# Obama finally plans to raise minimum wage



## Monkey Turned Wolf (Feb 13, 2013)

http://money.cnn.com/2013/02/12/news/economy/obama-minimum-wage/index.html?source=cnn_bin


> In his State of the Union address, Obama pressed to raise the hourly rate in stages to $9 an hour in 2015, up from the current $7.25, and index it to inflation. The change, should it become law, would boost the wages of 15 million Americans, according to the White House.



However, it did take him a while to finally get to this...



> Obama campaigned in 2008 on a pledge toraise the federal minimum wage to $9.50 an hour by 2011, but he didn't follow through during his first term, despite multiple calls from worker advocates to do so.

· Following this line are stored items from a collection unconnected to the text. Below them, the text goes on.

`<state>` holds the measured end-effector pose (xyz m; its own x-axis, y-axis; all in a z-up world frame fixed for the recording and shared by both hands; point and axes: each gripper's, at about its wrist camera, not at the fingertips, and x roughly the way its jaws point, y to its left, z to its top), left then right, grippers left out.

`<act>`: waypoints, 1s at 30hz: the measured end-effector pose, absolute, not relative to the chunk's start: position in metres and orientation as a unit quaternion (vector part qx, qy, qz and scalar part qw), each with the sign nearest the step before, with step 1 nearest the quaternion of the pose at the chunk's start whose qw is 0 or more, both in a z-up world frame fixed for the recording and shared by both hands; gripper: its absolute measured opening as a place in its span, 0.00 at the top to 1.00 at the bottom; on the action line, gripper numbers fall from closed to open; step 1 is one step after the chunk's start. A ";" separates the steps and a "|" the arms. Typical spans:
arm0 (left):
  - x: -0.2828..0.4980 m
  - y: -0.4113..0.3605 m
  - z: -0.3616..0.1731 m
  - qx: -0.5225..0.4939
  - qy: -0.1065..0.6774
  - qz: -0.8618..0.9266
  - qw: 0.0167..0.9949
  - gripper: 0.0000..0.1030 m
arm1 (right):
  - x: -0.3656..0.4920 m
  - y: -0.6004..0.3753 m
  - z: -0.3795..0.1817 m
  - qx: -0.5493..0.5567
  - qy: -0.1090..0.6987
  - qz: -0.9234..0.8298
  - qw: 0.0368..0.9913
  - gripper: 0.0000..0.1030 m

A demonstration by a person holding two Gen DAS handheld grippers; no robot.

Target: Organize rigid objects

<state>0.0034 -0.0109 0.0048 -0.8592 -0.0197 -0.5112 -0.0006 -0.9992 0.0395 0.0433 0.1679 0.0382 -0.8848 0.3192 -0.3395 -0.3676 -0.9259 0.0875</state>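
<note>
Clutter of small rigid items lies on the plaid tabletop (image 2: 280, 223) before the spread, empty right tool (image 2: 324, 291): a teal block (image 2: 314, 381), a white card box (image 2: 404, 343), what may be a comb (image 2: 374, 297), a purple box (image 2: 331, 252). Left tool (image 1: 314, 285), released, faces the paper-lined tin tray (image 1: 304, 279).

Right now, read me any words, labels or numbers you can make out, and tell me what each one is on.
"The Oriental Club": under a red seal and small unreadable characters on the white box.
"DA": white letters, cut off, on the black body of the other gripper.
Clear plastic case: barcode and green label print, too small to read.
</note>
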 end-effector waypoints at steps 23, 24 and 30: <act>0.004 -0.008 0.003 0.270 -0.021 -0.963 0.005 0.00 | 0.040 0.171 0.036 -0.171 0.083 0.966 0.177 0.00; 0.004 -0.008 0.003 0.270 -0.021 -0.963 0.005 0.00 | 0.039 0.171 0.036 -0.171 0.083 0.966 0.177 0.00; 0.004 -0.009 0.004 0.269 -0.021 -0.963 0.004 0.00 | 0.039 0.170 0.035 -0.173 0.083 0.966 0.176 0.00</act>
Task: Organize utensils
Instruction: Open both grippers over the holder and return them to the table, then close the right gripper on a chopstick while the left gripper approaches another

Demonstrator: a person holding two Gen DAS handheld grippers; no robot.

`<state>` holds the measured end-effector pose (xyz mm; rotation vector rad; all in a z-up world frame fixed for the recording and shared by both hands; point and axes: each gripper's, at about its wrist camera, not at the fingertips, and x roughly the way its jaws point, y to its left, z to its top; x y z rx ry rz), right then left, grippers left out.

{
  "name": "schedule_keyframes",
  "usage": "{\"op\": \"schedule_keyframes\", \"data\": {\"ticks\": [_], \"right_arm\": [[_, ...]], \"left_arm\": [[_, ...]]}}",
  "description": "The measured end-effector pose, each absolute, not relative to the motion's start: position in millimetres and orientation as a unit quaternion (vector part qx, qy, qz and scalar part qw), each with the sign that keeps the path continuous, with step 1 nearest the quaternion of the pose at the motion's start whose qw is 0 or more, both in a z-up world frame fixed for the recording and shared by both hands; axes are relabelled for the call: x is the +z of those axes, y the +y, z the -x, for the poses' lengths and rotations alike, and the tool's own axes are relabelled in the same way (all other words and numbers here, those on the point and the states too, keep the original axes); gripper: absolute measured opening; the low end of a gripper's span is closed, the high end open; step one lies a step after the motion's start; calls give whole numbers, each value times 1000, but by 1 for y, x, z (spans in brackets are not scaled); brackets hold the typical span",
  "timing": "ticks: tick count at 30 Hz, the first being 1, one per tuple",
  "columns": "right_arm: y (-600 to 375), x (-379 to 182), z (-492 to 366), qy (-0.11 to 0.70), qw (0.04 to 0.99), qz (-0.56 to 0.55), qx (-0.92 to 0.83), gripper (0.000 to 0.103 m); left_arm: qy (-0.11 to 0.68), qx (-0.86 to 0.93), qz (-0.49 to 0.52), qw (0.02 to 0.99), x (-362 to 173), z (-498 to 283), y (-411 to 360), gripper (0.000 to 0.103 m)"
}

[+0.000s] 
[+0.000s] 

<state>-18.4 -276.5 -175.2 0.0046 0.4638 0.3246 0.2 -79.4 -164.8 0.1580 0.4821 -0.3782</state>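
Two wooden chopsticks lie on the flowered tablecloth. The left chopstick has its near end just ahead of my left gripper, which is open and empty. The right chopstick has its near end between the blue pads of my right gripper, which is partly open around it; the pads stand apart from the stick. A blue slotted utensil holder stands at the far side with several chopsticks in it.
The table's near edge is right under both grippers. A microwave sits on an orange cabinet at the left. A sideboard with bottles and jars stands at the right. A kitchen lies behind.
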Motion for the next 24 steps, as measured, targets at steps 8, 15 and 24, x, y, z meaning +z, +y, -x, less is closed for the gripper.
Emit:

You'd think he would have gotten to this issue earlier, considering how important it is overall. At least he's finally getting around to it.


----------



## Steve (Feb 13, 2013)

kempodisciple said:


> http://money.cnn.com/2013/02/12/news/economy/obama-minimum-wage/index.html?source=cnn_bin
> 
> However, it did take him a while to finally get to this...
> 
> You'd think he would have gotten to this issue earlier, considering how important it is overall. At least he's finally getting around to it.[/FONT][/COLOR]


As with all things, it's a hard sell in a political, partisan environment.  There are passionate opinions on both sides. One side would agree with Obama, insisting that a higher, living wage would put more money into the pockets of lower income workers, who would then spend more in stores.  The other side, however, says that the way to energize the economy is to put people back to work and focus on unemployment, and that by raising the minimum wage, an employer would not be able to hire more people.  The choice, essentially, is to either pay the people I have more or hire more people at the prevailing rate.

Both sides have merit.  Ultimately, I think that it is unreasonable to institute a national rate that is flat, across the board.  The cost of living in King County Washington is much higher than in parts of Louisiana or Mississippi, for example. 

Personally, I could get behind a minimum wage tied to the cost of living in a particular area.  Setting a minimum that is around, say, $6 per hour, and then adjusting that according to local cost of living.


----------



## celtic_crippler (Feb 13, 2013)

It'll put more people on unemployment and welfare for sure. 

Basic "Business" and/or "Economic" principles really should be taught in school. But I suppose that would be counter to their agenda...


----------



## Monkey Turned Wolf (Feb 13, 2013)

A lot of the people on unemployment/welfare are on it because they got laid off from higher paying jobs, or for some reason or another are incapable of holding a job..often due to time, laziness, drug use, etc., and for those people, it won't matter that the minimum wage is raised, they'll remain unemployed either way, so it won't effect unemployment for those people. However, for the families with people who are working multiple minimum wage jobs, and actually making an effort, it will help support their family and help them save enough money (over a long period of time, if they're smart) up to be able to provide a better life for their own kids in the future.
It's honestly one of the few policies Obama has that I am a fan of, but it took him way too long to get it in action.
And to be completely honest, even if I didn't support it, I would be annoyed it took him till his second term to start any work at all on a campaign promise he made for his first term.


----------



## Steve (Feb 13, 2013)

I don't completely disagree, CC, but I don't think it's that simple.  Being fair, Obama outlined several reasonable ways to attract business and grow the economy in the SotU speech. 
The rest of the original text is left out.